Mike Slinn
Mike Slinn

Installing Apache Solr on Ubuntu 20.04

Published 2021-02-11. Last modified 2021-02-12.
Time to read: about 3 minutes.

This article is categorized under Django-Oscar, Ubuntu.

This article originally included information about implementing fulltext search in django-oscar. That information has been hived to this post.

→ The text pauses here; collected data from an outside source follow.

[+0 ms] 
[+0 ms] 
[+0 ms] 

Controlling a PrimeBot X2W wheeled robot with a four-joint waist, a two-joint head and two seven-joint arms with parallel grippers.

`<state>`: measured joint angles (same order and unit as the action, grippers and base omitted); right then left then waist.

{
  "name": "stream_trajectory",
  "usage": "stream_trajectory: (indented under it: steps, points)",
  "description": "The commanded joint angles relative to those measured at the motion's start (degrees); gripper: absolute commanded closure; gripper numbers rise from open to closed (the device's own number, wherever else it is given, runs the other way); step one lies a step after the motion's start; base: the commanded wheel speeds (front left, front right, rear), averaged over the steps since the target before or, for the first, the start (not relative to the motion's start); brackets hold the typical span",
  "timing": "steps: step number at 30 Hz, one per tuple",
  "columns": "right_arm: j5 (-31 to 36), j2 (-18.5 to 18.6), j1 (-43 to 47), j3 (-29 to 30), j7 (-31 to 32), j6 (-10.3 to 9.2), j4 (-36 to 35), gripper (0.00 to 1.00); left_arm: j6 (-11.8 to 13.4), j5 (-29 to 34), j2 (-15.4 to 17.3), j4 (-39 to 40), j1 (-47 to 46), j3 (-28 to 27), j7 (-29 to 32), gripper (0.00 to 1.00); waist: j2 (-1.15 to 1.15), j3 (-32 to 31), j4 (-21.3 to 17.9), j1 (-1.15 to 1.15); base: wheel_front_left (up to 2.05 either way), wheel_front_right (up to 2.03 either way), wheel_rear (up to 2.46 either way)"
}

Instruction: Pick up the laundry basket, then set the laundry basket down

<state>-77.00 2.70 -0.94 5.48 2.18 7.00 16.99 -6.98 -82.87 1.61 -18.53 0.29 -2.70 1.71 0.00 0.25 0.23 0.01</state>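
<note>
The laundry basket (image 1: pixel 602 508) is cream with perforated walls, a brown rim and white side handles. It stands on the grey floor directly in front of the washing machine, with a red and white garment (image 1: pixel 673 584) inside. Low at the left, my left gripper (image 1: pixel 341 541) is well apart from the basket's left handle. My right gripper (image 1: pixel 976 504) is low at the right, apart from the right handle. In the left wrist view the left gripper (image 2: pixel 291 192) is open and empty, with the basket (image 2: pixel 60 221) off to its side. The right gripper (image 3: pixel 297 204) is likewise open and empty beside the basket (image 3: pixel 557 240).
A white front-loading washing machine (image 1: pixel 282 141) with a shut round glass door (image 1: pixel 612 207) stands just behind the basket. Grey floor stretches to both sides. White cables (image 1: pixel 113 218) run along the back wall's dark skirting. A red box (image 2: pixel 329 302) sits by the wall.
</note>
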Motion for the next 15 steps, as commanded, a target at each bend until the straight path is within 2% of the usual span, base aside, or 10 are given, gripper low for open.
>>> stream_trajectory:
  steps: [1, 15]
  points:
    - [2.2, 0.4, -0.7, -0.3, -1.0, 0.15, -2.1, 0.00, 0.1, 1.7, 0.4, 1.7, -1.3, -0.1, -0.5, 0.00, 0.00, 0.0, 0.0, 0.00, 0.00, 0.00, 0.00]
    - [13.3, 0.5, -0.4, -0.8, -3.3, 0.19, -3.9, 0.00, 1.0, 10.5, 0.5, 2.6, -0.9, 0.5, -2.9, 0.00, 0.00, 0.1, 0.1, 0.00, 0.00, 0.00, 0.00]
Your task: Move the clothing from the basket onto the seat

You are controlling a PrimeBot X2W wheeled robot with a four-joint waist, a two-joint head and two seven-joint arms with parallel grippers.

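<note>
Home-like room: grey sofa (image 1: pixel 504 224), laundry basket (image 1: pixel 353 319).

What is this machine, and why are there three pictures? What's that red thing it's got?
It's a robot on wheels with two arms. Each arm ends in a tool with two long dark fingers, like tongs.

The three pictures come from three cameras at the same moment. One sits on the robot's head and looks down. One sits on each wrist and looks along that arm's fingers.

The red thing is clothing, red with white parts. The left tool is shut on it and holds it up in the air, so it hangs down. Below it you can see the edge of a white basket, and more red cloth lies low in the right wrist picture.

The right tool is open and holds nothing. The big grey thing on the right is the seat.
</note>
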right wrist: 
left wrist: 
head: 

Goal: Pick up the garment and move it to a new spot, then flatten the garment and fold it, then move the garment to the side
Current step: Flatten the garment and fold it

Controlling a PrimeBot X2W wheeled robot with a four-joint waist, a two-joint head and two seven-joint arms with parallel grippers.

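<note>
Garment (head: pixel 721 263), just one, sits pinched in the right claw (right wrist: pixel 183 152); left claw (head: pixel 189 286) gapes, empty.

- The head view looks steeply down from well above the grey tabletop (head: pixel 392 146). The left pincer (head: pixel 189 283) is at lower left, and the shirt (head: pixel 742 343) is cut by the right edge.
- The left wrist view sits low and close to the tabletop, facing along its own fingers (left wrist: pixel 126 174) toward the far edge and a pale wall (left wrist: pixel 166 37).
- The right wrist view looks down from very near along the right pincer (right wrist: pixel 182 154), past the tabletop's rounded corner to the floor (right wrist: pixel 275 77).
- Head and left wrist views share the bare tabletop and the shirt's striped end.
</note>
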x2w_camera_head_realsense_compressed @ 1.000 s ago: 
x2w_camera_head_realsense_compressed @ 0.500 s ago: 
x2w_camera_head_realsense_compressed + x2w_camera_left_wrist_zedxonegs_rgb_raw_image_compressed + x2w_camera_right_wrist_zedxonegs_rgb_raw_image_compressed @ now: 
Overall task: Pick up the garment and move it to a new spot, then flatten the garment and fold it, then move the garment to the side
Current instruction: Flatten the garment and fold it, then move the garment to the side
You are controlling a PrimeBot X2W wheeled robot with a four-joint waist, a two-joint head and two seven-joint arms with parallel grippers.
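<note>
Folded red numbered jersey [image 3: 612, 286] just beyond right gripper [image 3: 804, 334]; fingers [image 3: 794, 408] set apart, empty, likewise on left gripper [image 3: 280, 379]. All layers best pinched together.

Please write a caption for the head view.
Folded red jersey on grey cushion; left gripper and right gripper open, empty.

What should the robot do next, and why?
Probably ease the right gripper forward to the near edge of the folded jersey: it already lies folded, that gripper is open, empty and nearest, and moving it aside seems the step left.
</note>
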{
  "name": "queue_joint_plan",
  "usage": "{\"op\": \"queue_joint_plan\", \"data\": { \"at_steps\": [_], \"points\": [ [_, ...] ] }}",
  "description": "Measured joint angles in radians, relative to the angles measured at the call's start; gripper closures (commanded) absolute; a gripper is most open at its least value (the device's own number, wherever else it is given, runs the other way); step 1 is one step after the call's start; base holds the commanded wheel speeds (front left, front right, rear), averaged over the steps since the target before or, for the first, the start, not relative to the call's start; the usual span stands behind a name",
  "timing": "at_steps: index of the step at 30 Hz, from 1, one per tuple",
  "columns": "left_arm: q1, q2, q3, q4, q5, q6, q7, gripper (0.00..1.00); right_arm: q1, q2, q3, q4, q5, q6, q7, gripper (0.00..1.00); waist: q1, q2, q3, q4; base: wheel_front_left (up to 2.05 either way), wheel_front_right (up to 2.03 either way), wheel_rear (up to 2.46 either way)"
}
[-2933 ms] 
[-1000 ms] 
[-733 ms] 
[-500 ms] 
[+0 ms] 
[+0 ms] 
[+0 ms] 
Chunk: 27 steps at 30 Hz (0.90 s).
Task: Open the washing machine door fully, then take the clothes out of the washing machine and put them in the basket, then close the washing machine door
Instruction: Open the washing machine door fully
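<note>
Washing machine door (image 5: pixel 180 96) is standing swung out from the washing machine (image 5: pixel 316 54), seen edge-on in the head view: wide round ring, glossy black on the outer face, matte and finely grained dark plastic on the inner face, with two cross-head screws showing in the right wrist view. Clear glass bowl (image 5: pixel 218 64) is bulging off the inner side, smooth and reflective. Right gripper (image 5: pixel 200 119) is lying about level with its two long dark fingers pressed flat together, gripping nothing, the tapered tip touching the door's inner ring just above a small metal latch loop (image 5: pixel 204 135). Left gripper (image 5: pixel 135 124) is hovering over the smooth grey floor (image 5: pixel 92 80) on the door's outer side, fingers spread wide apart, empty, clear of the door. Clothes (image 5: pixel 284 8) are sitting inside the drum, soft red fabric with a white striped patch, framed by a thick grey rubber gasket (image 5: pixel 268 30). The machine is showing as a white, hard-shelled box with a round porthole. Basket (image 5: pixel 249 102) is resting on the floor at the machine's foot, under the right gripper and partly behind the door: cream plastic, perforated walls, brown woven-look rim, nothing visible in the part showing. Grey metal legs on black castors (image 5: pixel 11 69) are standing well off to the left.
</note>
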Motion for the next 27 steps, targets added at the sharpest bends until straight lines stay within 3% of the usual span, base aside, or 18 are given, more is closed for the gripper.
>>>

Installing Apache Solr on a Linux system exposes that system to unnecessary security risks

Linux Filesystem Hierarchy Standard

The Linux Foundation’s Filesystem Hierarchy Standard (FHS). In an article on Linux.com A Look at the Filesystem Hierarchy Standard 3.0, the author Nathan Willis writes:

Not only does FHS specify where the directories go, but it specifies important properties like which directories must be mounted read-only (critical for security).

Installing Solr

The instructions for Installing Solr are well written but suboptimal. The Solr documentation is fairly good, but it could still use improvement.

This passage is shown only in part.